Wednesday, May 27, 2009

Pie would have been nice

The Child. Can crawl. Mostly, it's still the zombie flop, but she crawled yesterday. Twice. She also tried climbing the bookshelf and fell sideways on her head. One of the funniest things I've seen all week. She fell over, paused, went, "EH! EH! WAAH!" and then zombie flopped over to something shiny.

This crawling is something of a problem. She often wedges herself into corner of her crib, but if I give her a couple minutes, she'll fall back asleep. This morning at 6:30, she started screaming. This is normal. She usually stops in about five seconds. Today she didn't stop. So I went in there to find her on all fours, face pressed against the foot of her crib, unable to back up or roll over without smacking her head on something.

I moved her, and she fell asleep right away, but woke up again five minutes later. And proceeded to go in and out of sleep every 15 until just after 8:00. It was so much fun. Also, her sleep-deprived grouchiness was a real trip all morning. We had such a blast, screaming, crying, clawing my face.

Short of velcroing her flat on her back, I don't really know what to do about it. Do babies eventually learn not to sleep crawl? Please tell me they do.


It's June bug season (June bugs always come in May; why are they called "June bugs"?). Every night, they buzz the window screens behind the couch. I feel them crawling on my neck, crunching under my shoes. There's a dead one in our mailbox, and I can't get it out because I'm a nancy. So it just sits there, taunting me, every time I get the mail. The first time I ever cheered a spider was the other day, when I saw a giant June bug dangling in a web. I may have done a gleeful fist-pump or seven.


On Wednesday I spent all day weeding the raspberry patch. It was completely choked with dandelions and some kind of viny violet-type plant. And bumblebees and, in my head, hordes of spiders. It was five hours of adrenaline surges, with me dancing across the yard, batting at my body and yelping every ten minutes. If the neighbors didn't think I was crazy after this incident, they certainly do now.
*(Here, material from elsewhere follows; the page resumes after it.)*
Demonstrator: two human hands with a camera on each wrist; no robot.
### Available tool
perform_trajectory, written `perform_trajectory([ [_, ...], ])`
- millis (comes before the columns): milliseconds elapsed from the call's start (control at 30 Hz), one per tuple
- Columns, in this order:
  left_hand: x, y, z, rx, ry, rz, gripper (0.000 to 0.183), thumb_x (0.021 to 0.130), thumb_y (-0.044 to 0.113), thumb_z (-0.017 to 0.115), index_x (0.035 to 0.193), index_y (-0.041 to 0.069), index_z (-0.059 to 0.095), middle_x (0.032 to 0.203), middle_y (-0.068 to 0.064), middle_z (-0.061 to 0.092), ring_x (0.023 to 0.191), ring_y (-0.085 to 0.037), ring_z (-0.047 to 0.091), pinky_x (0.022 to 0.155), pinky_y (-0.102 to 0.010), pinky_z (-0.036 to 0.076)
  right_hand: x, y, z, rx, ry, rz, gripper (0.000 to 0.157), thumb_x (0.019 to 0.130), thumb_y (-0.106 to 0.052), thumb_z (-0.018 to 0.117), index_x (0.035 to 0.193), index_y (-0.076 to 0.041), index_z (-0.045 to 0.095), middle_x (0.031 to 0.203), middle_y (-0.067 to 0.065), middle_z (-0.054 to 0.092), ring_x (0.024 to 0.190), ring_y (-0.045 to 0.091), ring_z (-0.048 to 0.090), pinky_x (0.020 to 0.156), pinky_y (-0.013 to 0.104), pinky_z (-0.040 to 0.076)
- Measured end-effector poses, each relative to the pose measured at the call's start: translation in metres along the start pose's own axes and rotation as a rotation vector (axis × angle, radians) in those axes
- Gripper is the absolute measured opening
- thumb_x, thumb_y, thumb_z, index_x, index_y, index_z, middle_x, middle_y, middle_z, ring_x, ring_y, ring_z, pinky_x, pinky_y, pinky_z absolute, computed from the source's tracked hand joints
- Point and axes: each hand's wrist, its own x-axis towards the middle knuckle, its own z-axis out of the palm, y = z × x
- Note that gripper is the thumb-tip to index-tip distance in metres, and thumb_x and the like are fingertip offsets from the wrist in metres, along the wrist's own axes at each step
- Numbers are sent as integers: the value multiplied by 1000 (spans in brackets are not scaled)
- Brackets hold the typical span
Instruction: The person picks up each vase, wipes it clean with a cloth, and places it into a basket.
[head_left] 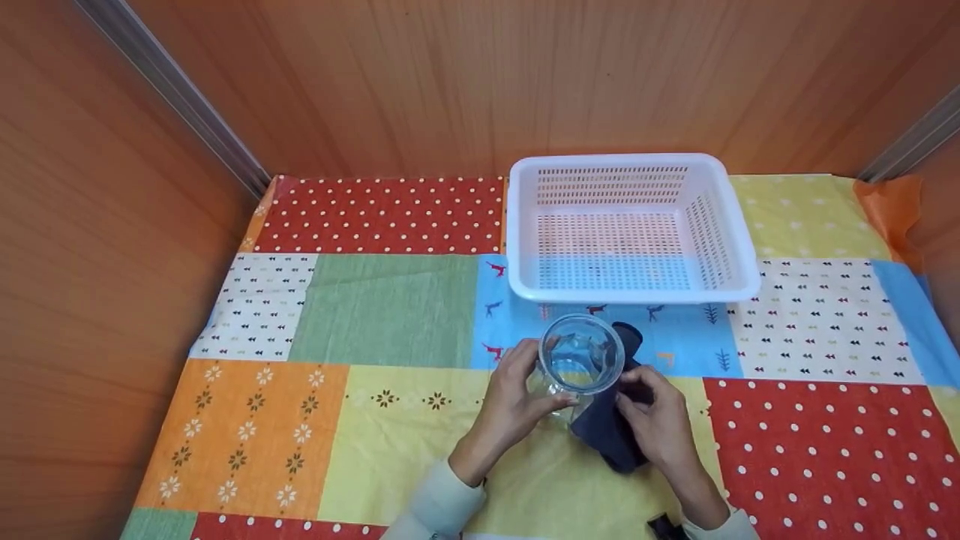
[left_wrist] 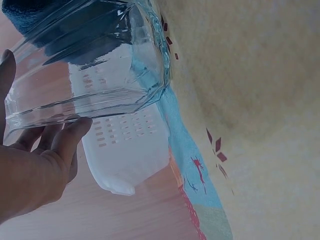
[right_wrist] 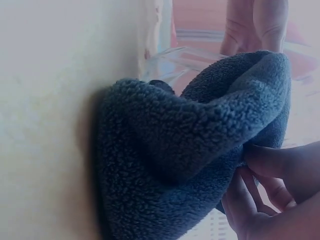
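Observation:
A clear glass jar [head_left: 576,358] with an open round mouth is held up over the yellow patch of the cloth. My left hand [head_left: 512,397] grips it from the left, thumb on the near side; the left wrist view shows the fingers along the faceted glass [left_wrist: 100,100]. On the jar's right side, my right hand [head_left: 658,416] pinches a dark blue-grey fluffy towel [right_wrist: 170,145] between thumb and fingers. The towel [head_left: 611,435] lies against the glass and its lower end hangs down. Part of the jar is hidden behind it in the right wrist view.
Behind the jar stands a white perforated plastic basket [head_left: 634,292], with nothing seen inside. A patchwork-print tablecloth [head_left: 390,315] covers the table. Wood-look panels [head_left: 450,90] rise at the back and sides. A small black object [head_left: 664,526] lies by the right wrist.

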Motion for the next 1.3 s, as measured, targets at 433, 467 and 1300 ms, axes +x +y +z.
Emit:
perform_trajectory([
  [433,0,1,-1,21,6,25,69,72,19,97,133,11,67,125,-4,68,117,-22,59,98,-40,54,-1,-21,-5,84,6,-34,19,90,18,68,102,3,70,107,13,68,95,11,66,81,18,57],
  [467,0,1,-1,22,6,24,69,71,19,97,133,10,67,125,-4,69,117,-22,60,98,-40,54,-1,-23,-5,87,9,-48,20,90,19,67,102,2,70,106,12,67,95,11,65,81,18,58],
  [1300,0,1,0,39,1,7,67,73,17,97,132,10,66,123,-3,68,115,-21,59,97,-38,55,-2,10,3,13,12,-103,22,88,19,71,97,-1,70,104,9,66,96,9,62,79,22,60],
])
So, I spent five hours stooped over and pulling weeds, and by the end of the day I could hardly walk. Every muscle on the backside of my body, from top to bottom, was soup. Thursday was even worse; muscles were not just weak and shaky, but also very, very angry. Friday was a little better. But the aches weren't gone until Monday. I tend to get overzealous when I start a project. I couldn't have just weeded an hour every day for five days. No, it had to be every free minute of an entire afternoon. The same thing happens with housework.

I found only one spider in all that time. But it was a pretty horrible spider. It was hiding down near the ground, in the base of a dandelion plant that I'd ripped up. I didn't see much, just a shiny bumblebee-like body, but that was enough. The thing was enormous, for around here. The body was the size of a large marble. I think it was a garden spider.

I had a big stick. For a minute, I screamed and jumped and pounded my stick into the ground. Like an excited cavewoman. This, I think, is why the neighbors don't bring pie.


I'm starving, and all this talk of bugs and spiders has me a little leery of the couch I'm sitting on. So I should get off it.